**Task to complete**
If a line in the data contains "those", copy it out.

*** Opening of Data to process ***

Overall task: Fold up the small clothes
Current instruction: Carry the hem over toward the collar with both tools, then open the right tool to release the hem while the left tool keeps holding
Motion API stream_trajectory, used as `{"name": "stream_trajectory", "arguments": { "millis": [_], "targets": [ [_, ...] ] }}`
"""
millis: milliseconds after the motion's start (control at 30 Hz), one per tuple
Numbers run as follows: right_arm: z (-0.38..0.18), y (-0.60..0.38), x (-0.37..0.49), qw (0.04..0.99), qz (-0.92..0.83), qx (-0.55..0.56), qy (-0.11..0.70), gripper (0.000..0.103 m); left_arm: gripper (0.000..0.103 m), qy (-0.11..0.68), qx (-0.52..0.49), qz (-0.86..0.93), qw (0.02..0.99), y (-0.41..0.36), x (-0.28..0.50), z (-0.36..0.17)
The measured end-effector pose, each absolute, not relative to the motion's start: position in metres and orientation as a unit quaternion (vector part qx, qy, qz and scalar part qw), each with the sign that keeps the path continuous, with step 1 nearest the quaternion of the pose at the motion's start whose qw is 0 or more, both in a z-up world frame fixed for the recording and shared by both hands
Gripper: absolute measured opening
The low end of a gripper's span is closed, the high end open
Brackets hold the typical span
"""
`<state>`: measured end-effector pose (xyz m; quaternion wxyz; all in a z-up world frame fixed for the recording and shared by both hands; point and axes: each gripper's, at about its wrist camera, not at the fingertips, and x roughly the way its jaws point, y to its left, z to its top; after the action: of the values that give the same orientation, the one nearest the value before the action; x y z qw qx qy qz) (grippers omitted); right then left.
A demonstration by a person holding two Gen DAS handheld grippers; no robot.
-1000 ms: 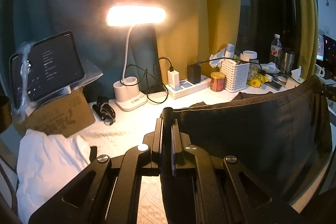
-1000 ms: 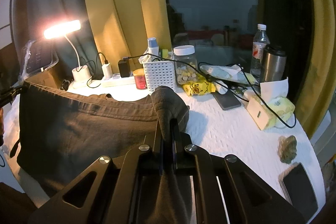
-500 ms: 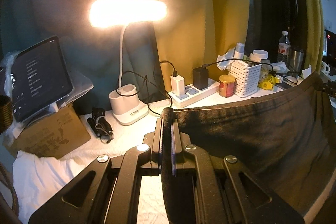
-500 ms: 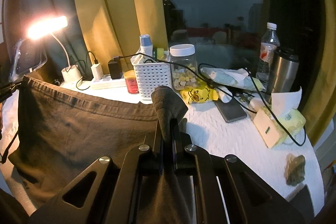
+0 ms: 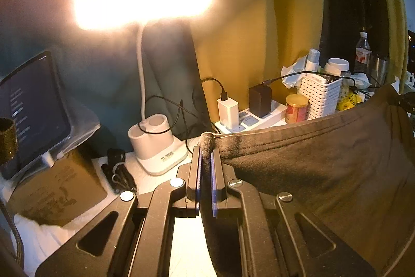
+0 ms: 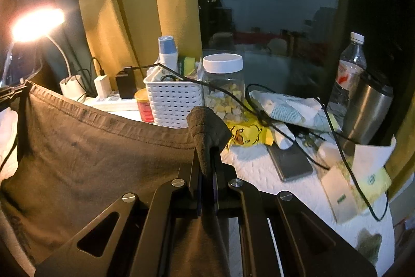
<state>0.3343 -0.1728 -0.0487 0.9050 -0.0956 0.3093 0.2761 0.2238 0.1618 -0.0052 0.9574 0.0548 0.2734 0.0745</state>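
A dark brown garment (image 5: 324, 168) hangs stretched between my two grippers above the white-covered table. My left gripper (image 5: 206, 155) is shut on its left corner, which bunches up between the jaws. My right gripper (image 6: 207, 155) is shut on the other corner, and the cloth (image 6: 90, 155) spreads away to the left. The hemmed edge runs taut between the two. The right gripper's tip shows at the far right of the left wrist view (image 5: 406, 103); the left gripper's tip shows at the far left of the right wrist view (image 6: 10, 92).
A lit desk lamp (image 5: 153, 131), a tablet (image 5: 28, 116), a power strip (image 5: 249, 118), a white basket (image 6: 173, 100), a jar (image 6: 224, 87), a water bottle (image 6: 350, 74) and a steel mug (image 6: 368, 113) crowd the table's back. A phone (image 6: 290, 160) lies at the right.
Both grippers have moved forward toward the lamp and basket with the garment held stretched between them. The white cloth at the lower left has slipped mostly out of the left view.
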Motion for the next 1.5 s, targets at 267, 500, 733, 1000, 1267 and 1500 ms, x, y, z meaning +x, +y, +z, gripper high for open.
{"name": "stream_trajectory", "arguments": {
  "millis": [267, 500, 733, 1000, 1267, 1500],
  "targets": [
    [-0.078, -0.162, 0.368, 0.901, 0.265, -0.108, 0.325, 0.007, 0.004, 0.295, 0.06, 0.076, 0.951, 0.172, 0.257, -0.025],
    [-0.119, -0.168, 0.393, 0.893, 0.224, -0.106, 0.377, 0.007, 0.004, 0.341, 0.053, 0.092, 0.934, 0.184, 0.279, -0.062],
    [-0.123, -0.189, 0.402, 0.893, 0.206, -0.081, 0.392, 0.05, 0.004, 0.38, 0.042, 0.101, 0.919, 0.196, 0.288, -0.092],
    [-0.137, -0.182, 0.418, 0.87, 0.213, -0.081, 0.438, 0.049, 0.004, 0.407, 0.035, 0.103, 0.907, 0.197, 0.281, -0.111],
    [-0.139, -0.155, 0.413, 0.861, 0.24, -0.117, 0.432, 0.034, 0.004, 0.413, 0.031, 0.101, 0.905, 0.197, 0.276, -0.117],
    [-0.135, -0.149, 0.41, 0.857, 0.265, -0.121, 0.425, 0.005, 0.004, 0.416, 0.038, 0.099, 0.903, 0.194, 0.279, -0.118]
  ]
}}
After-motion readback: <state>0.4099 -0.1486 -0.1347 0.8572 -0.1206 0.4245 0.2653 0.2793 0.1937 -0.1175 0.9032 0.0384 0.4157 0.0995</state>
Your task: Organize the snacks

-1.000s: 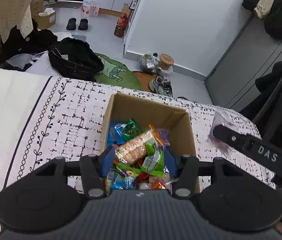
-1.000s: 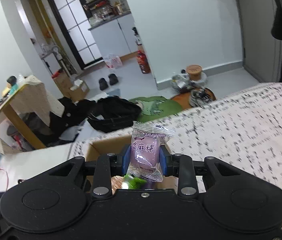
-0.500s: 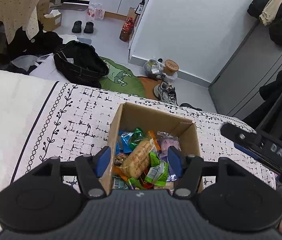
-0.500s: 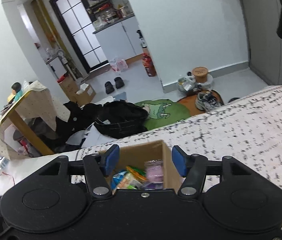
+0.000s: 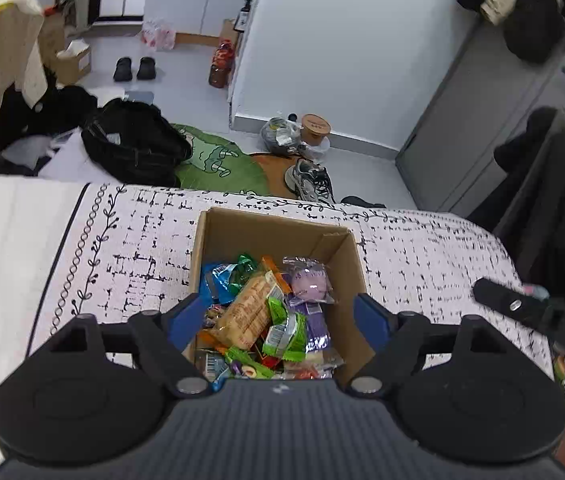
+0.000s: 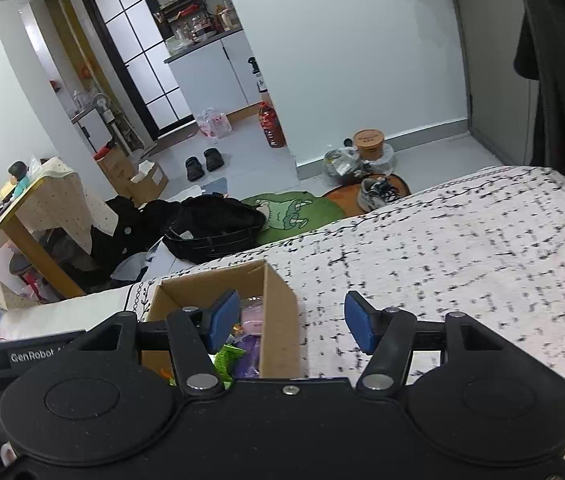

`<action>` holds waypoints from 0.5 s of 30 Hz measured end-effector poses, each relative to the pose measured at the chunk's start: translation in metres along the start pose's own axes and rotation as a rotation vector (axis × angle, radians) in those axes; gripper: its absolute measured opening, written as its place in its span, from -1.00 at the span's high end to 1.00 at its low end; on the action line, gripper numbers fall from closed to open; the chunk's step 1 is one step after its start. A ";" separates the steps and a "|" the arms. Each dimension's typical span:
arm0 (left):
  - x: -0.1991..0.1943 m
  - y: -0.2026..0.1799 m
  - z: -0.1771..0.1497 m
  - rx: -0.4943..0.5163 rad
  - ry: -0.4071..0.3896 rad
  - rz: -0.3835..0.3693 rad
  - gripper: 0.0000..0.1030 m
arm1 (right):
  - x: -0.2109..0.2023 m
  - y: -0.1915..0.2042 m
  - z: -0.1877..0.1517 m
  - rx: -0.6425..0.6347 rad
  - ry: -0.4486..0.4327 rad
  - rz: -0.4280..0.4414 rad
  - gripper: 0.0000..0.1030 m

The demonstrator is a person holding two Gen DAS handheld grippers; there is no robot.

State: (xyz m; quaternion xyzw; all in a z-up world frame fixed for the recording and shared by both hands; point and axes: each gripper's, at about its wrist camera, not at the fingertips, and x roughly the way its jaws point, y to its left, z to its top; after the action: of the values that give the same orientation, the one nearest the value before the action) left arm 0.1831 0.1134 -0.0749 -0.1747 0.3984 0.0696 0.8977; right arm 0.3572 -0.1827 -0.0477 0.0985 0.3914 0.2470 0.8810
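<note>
An open cardboard box [image 5: 274, 232] sits on the patterned tablecloth and holds several wrapped snacks. A pink-purple mochi packet [image 5: 308, 280] lies on top at the box's right side, beside a long biscuit pack [image 5: 248, 312] and green wrappers. My left gripper [image 5: 280, 318] is open and empty, hovering above the box. My right gripper [image 6: 288, 322] is open and empty, over the box's right wall [image 6: 280, 320]; the mochi packet [image 6: 252, 314] shows inside. The right gripper's arm shows at the right of the left wrist view [image 5: 538, 314].
The tablecloth [image 5: 122, 264] spreads around the box, with the table's far edge just behind it. Beyond lie a black bag [image 5: 134, 148], a green mat [image 5: 218, 164], shoes [image 5: 312, 180] and a dark coat on a chair [image 5: 562, 200] at the right.
My right gripper opened and dropped the mochi packet into the box, then drew off to the right. My left gripper opened wider and rose above the box.
</note>
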 end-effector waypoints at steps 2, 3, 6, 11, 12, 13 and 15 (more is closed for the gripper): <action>-0.002 -0.004 -0.002 0.018 0.011 0.001 -0.62 | -0.010 -0.007 0.001 0.009 -0.011 -0.006 -0.21; -0.003 -0.006 -0.003 0.026 0.016 0.004 -0.62 | -0.015 -0.010 0.001 0.014 -0.015 -0.010 -0.22; -0.010 -0.012 -0.005 0.061 0.013 -0.002 -0.63 | -0.027 -0.017 0.000 0.015 -0.022 -0.025 -0.24; -0.023 -0.017 -0.010 0.088 0.013 -0.022 -0.72 | -0.050 -0.028 -0.002 0.019 -0.046 -0.047 -0.43; -0.026 -0.018 -0.011 0.094 0.010 -0.028 -0.74 | -0.055 -0.029 -0.003 0.020 -0.051 -0.048 -0.47; -0.030 -0.020 -0.012 0.100 0.006 -0.033 -0.78 | -0.060 -0.031 -0.003 0.022 -0.055 -0.049 -0.51; -0.035 -0.022 -0.013 0.112 -0.006 -0.038 -0.82 | -0.068 -0.033 -0.004 0.019 -0.059 -0.046 -0.57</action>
State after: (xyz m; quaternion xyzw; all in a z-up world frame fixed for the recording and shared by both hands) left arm 0.1562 0.0884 -0.0513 -0.1313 0.3956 0.0307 0.9085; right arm 0.3271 -0.2455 -0.0190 0.1050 0.3698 0.2199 0.8966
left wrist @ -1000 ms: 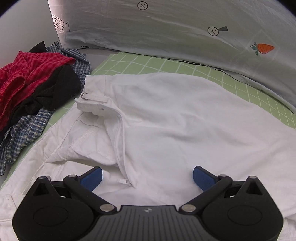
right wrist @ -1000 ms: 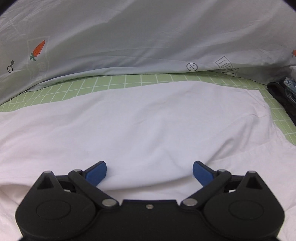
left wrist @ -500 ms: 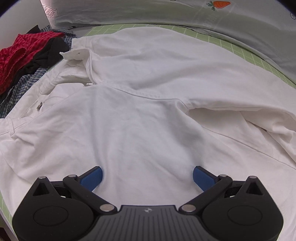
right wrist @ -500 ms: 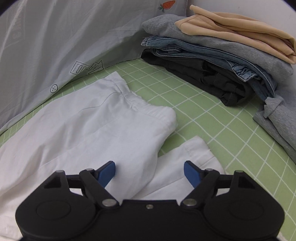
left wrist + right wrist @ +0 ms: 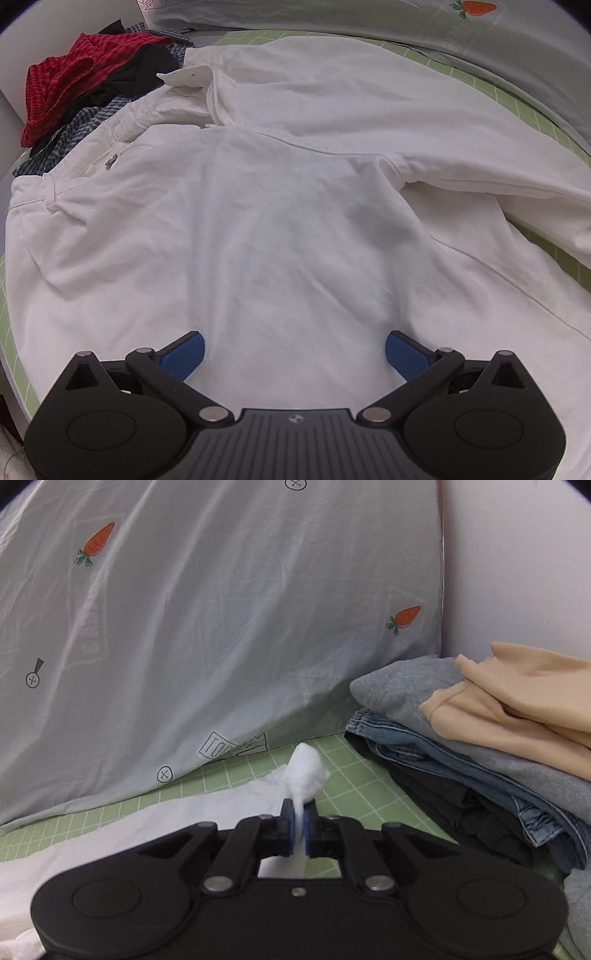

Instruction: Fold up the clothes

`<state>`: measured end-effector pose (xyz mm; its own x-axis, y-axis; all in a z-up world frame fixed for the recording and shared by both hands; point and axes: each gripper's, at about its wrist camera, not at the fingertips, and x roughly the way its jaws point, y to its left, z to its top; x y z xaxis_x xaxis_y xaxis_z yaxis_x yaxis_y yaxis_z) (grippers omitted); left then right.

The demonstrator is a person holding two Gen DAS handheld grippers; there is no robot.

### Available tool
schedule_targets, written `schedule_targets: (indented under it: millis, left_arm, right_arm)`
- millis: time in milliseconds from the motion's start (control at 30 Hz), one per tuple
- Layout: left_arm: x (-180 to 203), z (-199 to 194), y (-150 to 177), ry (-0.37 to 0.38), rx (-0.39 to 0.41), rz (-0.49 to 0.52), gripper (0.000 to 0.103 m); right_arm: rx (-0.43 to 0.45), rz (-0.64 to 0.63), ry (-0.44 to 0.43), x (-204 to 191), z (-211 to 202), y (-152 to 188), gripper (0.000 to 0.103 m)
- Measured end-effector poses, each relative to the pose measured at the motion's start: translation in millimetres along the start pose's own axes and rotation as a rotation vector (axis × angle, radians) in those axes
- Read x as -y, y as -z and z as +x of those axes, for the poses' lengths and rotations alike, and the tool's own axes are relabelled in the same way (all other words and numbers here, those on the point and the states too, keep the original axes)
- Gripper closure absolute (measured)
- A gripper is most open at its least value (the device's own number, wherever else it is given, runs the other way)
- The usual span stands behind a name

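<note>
Left gripper [image 5: 293,349] fingers spread wide, nothing between the blue pads [image 5: 183,354]; it hangs just over the near part of the white trousers [image 5: 280,221], contact with the cloth unclear; trousers spread across the green grid mat [image 5: 532,110], waistband end toward the far left, one leg running off to the right; beyond the waistband a loose heap of unfolded clothes [image 5: 85,85], red check on top of black and blue plaid; grey carrot-print pillow [image 5: 480,33] along the far edge.

Right gripper [image 5: 299,827] pinching a bunched end of the white trousers, cloth sticking up past the fingertips; the rest trails down-left over the mat; folded stack [image 5: 491,731] just right, beige on grey on denim on black; pillow behind, wall [image 5: 517,561] far right.
</note>
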<state>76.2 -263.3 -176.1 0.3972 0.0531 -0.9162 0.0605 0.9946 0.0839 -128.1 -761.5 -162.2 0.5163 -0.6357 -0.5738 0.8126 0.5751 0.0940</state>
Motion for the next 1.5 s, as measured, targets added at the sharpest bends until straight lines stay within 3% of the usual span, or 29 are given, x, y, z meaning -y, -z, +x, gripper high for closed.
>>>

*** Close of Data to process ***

**Problem solution**
`<action>` holds waypoints from 0.5 s of 30 Hz measured end-effector poses, each relative to the pose measured at the chunk's start: translation in metres along the start pose's own axes and rotation as a rotation vector (axis × angle, radians) in those axes; gripper: its absolute measured opening, written as its place in its span, from -1.00 at the span's high end to 1.00 at its low end; on the action line, gripper numbers fall from closed to open; the chunk's step 1 is one step after its start. A ";" separates the steps and a "|" the arms. Each dimension's typical span:
- Measured end-effector poses, each relative to the pose measured at the motion's start: translation in millimetres along the start pose's own axes and rotation as a rotation vector (axis × angle, radians) in those axes
- Read x as -y, y as -z and z as +x of those axes, for the poses' lengths and rotations alike, and the tool's own axes are relabelled in the same way (all other words and numbers here, those on the point and the states too, keep the original axes)

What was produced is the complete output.